- [Exercise objective]: Only one stretch of the data below is needed. Output the lines from the one with "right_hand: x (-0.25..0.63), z" up to and including the one with "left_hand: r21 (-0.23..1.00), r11", exactly as they stand.

- [Input data]:
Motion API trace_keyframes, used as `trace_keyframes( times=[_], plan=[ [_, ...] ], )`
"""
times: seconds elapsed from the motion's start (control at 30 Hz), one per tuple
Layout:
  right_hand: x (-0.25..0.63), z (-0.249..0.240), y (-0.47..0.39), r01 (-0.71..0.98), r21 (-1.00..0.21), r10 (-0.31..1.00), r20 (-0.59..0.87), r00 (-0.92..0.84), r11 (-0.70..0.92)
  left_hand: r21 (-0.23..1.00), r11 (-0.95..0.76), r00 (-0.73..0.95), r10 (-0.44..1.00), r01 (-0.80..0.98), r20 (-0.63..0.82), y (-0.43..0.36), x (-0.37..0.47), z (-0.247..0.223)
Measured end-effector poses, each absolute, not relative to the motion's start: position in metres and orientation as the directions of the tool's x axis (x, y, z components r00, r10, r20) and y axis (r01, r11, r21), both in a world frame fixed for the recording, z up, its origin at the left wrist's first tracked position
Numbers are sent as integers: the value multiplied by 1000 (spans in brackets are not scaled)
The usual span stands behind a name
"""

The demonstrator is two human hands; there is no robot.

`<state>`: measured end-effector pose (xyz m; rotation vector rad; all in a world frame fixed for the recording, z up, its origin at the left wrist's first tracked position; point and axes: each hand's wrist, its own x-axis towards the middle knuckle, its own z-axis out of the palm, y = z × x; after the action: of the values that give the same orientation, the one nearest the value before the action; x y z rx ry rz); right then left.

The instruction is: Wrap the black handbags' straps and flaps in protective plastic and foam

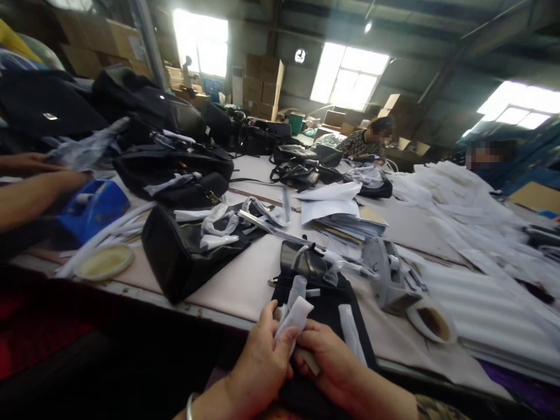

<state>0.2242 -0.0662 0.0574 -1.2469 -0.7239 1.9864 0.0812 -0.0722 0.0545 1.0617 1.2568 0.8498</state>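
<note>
White foam wrap [294,318] is pinched between the left hand [261,361] and right hand [329,361], both closed on it, over the black bag [326,303] lying flat at the table edge [175,294] for support.

Dim workshop hall under a dark sloping ceiling with grey steel beams [441,76]; three bright rectangular windows [349,76] high in the far wall, glaring white, plus a small round wall fan [300,56] between two of them; stacked brown cardboard boxes [261,87] against the far wall and more on the upper left; long pale beige worktable [245,280] with a grey metal edge, running away toward the windows; a grey upright steel post [149,46] on the left; cool daylight across the tabletop, deep shadow below its near edge.
</note>
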Motion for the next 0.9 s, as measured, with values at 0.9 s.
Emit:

- [The completed task]:
  right_hand: x (-0.25..0.63), z (-0.249..0.240), y (-0.47..0.39), r01 (-0.71..0.98), r21 (-1.00..0.21), r10 (-0.31..1.00), r20 (-0.59..0.87), r00 (-0.92..0.84), r11 (-0.70..0.92)
  left_hand: r21 (-0.23..1.00), r11 (-0.95..0.76), r00 (-0.73..0.95), r10 (-0.44..1.00), r01 (-0.80..0.98), r20 (-0.63..0.82), y (-0.43..0.36), x (-0.37..0.47), z (-0.247..0.223)

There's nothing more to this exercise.